The motive that drives the plot of Obsession is simple in the extreme, this is out and out a revenge for infidelity, but the presentation by Dmytryk is superbly crafty in that Hitchcockian way. The doctor is a most elegant and calm man, he has the perfect murder in mind for his wife's lover (Brown) and he, being a purveyor of psychological smarts, is going to enjoy the luxury of methodically taunting his prey over a period of time.

With the man ingeniously incarcerated down in a bombed out abode, and subjected to daily visits from the doctor, Dr. Clive is then seen going about his normal routines. Exchanging brandy sips with cultural chatter in the gentleman's club, swatting away the attentions of his increasingly fraught wife (Gray), and of course dealing with the close attentions of Scotland Yard; here in the form of Naunton Wayne's astute Superintendent Finsbury. The "good" doctor even has plenty of time to indulge in his love of model train set construction.

The initial plot machinations are slowly paced by the recently blacklisted director, but it's a deliberate ploy since the whole complexion of the movie changes once the kidnap occurs and the police and the press become involved. The atmosphere becomes tense, and this even as captor and captive enjoy some straight backed - prim and proper - verbal exchanges. There's a meticulousness to the murder based thematics that strike a chord, the mention of Crippen and obvious nods to John George Haigh keep the film buzzing with real life serial killer atrocities.

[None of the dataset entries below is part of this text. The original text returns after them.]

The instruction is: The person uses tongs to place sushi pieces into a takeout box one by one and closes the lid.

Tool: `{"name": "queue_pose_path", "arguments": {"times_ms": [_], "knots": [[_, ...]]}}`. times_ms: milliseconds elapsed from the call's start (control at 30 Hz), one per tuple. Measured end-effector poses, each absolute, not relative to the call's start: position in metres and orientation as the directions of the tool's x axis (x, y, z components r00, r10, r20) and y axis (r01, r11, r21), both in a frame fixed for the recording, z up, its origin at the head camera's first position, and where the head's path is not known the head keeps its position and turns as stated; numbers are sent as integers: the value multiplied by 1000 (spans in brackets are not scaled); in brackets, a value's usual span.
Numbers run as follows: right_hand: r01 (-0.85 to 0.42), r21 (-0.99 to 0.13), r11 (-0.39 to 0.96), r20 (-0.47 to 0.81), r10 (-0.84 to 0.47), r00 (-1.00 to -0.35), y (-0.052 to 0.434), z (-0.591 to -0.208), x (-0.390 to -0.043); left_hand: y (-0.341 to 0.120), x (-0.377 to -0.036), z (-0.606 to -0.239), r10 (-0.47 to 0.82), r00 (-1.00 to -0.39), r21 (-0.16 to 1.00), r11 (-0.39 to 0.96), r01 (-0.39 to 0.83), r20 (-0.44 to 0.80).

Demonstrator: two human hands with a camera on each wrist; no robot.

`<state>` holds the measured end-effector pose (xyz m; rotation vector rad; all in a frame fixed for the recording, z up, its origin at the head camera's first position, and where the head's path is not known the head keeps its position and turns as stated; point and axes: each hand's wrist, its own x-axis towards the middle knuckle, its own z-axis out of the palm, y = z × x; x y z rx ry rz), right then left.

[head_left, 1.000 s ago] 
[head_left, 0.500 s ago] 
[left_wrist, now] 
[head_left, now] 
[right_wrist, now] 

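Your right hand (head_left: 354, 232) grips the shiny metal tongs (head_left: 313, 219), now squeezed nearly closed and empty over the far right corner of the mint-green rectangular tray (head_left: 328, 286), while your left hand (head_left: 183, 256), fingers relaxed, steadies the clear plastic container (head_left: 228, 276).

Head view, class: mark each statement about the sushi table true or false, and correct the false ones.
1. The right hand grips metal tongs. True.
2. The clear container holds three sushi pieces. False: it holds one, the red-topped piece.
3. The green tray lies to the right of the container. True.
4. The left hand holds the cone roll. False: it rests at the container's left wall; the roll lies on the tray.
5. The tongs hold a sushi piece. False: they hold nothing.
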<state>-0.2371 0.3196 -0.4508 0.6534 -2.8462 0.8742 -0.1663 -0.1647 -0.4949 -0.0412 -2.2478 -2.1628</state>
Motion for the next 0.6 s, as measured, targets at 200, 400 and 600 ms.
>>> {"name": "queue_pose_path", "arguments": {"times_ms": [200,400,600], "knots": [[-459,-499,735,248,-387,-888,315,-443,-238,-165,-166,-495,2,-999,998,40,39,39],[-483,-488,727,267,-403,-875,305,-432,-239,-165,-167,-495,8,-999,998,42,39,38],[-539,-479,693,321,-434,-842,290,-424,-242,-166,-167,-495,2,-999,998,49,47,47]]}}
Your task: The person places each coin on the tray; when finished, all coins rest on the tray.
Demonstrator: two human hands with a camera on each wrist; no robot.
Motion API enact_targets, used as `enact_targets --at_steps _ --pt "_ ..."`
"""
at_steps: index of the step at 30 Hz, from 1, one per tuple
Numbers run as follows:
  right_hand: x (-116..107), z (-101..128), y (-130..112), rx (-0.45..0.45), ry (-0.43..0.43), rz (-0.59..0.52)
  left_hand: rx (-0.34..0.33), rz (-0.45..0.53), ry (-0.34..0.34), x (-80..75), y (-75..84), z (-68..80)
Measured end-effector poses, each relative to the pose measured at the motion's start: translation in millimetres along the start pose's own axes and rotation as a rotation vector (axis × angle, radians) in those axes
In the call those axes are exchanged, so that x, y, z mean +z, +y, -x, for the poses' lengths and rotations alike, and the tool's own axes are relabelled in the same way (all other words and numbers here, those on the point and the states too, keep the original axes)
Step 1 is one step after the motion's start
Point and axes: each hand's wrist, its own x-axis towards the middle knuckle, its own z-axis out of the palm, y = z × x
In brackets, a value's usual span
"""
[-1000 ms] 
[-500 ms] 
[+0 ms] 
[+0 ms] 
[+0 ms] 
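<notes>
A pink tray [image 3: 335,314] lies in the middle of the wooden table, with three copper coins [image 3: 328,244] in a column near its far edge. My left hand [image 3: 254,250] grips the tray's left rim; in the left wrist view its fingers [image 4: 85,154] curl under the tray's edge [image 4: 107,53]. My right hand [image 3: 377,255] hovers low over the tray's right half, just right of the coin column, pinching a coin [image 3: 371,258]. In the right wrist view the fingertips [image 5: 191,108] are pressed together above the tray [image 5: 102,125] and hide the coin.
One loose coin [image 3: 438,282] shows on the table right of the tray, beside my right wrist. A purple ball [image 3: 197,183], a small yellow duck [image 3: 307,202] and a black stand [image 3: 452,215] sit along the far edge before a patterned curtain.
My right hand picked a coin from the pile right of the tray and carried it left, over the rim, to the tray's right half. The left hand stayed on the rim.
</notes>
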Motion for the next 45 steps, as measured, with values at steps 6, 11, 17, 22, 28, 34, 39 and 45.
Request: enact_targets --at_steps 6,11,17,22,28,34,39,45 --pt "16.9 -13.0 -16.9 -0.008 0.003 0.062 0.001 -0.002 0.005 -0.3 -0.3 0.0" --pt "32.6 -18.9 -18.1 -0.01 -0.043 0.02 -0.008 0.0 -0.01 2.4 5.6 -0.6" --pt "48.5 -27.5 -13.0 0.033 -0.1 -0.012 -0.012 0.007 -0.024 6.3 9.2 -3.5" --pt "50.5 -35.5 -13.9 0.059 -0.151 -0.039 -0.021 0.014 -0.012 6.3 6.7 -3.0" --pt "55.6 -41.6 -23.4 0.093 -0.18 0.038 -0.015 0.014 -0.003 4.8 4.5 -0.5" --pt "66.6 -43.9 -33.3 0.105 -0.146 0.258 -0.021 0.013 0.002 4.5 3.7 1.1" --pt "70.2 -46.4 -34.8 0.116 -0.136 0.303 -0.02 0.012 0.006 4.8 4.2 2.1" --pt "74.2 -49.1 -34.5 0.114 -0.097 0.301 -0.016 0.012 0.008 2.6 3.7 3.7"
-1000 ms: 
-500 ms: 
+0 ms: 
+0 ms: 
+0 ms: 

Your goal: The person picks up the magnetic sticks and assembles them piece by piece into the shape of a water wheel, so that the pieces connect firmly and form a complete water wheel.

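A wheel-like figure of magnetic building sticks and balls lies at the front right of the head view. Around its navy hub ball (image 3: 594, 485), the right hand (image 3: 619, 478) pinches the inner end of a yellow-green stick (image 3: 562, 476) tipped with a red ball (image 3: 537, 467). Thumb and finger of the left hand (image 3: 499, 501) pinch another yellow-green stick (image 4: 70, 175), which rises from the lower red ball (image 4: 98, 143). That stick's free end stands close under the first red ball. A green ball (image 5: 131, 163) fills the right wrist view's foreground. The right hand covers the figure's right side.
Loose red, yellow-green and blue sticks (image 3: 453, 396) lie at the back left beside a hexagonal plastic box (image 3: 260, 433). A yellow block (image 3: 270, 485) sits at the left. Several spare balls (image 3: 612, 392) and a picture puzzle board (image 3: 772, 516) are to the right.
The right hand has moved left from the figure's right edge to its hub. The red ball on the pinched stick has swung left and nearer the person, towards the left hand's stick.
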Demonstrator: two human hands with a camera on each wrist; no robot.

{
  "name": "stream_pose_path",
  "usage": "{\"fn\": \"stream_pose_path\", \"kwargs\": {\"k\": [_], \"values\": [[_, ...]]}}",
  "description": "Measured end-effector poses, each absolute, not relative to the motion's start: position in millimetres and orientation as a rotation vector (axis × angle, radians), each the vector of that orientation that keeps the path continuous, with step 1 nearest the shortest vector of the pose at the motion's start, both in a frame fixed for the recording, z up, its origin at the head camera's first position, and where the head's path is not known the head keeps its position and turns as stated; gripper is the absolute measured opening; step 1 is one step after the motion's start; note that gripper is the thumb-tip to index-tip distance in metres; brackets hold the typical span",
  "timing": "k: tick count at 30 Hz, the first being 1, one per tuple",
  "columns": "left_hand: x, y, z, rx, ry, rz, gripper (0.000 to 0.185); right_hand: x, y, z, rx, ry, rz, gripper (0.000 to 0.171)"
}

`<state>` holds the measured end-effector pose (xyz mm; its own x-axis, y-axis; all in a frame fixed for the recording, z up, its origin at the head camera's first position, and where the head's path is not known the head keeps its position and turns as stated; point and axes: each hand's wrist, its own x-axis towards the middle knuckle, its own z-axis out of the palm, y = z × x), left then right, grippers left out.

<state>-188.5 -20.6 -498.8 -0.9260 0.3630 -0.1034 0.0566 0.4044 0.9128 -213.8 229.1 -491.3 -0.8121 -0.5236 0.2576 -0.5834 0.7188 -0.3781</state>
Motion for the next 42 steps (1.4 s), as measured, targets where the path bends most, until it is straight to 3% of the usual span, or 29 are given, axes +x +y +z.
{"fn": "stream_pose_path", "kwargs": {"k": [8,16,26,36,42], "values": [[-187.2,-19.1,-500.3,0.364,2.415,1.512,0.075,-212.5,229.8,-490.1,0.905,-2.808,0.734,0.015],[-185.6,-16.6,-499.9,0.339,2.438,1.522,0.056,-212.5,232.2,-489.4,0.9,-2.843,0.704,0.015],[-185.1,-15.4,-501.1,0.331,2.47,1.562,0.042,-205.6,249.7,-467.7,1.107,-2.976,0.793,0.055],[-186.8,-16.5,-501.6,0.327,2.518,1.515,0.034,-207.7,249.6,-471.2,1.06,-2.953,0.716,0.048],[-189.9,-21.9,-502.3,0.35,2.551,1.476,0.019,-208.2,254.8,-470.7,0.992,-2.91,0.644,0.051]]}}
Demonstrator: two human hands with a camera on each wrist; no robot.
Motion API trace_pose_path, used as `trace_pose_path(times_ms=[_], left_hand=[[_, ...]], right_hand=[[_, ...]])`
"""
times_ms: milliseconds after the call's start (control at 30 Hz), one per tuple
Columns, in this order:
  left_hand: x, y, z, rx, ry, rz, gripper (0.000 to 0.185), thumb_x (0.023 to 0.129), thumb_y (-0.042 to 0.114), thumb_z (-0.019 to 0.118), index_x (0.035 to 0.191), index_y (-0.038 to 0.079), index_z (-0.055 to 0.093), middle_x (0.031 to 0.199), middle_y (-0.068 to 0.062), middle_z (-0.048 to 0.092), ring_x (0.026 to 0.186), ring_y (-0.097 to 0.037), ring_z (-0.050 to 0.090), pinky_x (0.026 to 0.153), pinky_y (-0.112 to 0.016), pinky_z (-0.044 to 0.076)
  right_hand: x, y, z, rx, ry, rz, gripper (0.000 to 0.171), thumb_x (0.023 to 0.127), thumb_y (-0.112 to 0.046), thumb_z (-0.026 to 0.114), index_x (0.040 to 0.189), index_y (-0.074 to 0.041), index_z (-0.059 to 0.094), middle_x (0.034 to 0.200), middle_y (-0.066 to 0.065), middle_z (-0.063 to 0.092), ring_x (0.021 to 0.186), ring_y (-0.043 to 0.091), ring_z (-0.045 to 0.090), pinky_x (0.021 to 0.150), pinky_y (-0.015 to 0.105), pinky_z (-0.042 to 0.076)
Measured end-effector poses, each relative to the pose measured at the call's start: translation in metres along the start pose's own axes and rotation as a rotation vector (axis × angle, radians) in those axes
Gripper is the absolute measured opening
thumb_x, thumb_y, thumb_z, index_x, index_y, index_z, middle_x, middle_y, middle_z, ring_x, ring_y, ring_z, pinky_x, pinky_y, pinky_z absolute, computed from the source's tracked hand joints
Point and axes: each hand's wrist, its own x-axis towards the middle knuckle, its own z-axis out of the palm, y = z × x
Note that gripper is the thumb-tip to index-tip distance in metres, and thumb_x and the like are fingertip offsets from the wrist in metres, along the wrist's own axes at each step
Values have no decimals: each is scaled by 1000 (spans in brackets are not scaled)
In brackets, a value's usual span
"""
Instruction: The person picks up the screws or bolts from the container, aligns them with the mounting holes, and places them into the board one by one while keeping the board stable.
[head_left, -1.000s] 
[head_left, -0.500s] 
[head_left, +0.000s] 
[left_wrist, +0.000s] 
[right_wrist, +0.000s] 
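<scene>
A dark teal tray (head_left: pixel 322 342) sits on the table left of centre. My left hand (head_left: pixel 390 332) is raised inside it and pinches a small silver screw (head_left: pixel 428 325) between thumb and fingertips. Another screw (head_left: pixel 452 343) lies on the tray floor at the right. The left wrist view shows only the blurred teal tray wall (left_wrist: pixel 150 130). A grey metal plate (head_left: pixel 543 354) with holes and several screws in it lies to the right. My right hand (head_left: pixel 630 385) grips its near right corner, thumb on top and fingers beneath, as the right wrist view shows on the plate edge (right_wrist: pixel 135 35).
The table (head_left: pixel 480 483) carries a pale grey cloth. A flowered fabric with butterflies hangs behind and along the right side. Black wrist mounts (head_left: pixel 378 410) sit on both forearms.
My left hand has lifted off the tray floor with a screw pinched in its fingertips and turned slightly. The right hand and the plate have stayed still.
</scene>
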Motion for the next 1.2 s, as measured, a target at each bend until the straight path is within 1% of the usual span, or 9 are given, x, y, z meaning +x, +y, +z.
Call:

There's a case to be made here that this is Dmytryk's best British film? Certainly his ability to build suspense without histrionics or blood letting is a masterclass in Brit thriller staging. While his directing of Newton and Wayne, both of whom are excellent, is also worthy of a pat on the back. Visually it's straight black and white photography, except for the odd time we are out on the wet cobbled streets and the gaslights ooze the ethereal. But although there's some debate about if it deserves film noir status, I personally feel it's the sort of crime/thriller mounted with enough skill to make it worth seeking out by the film noir loving crowd.

Some of the support turns are stiff, but mercifully not film harming, while you do have to accept that the locale of the crime is hardly water tight and most likely would have been found with ease. But minor itches be damned, this is cunning, crafty and a British chiller of some worth. 8/10

Reviewed by RanchoTuVu 7 / 10

remarkably well-done plot

A London psychiatrist (Robert Newton) catches his wife (Sally Gray) in an affair with an American (Phil Brown). Apparently this is not her first affair, and Newton, as the objective and self-controlled psychiatric professional, decides to settle things in a well-thought-out way by first kidnapping and then imprisoning the American in a hidden room not too far removed from the actual residence, with the ultimate goal of killing him without leaving any incriminating traces. The film could have been more dramatic by playing up the relationship between Newton and the beautiful Sally Gray. Gray seems to be telling the viewer that Newton never really loved her, although it also seems as if her youth and passion were too much for his middle-aged character to handle. In any event the plot, which is remarkably well done, inevitably leads to a police or Scotland Yard type investigation and eventual solving of the crime, rather than a dark story.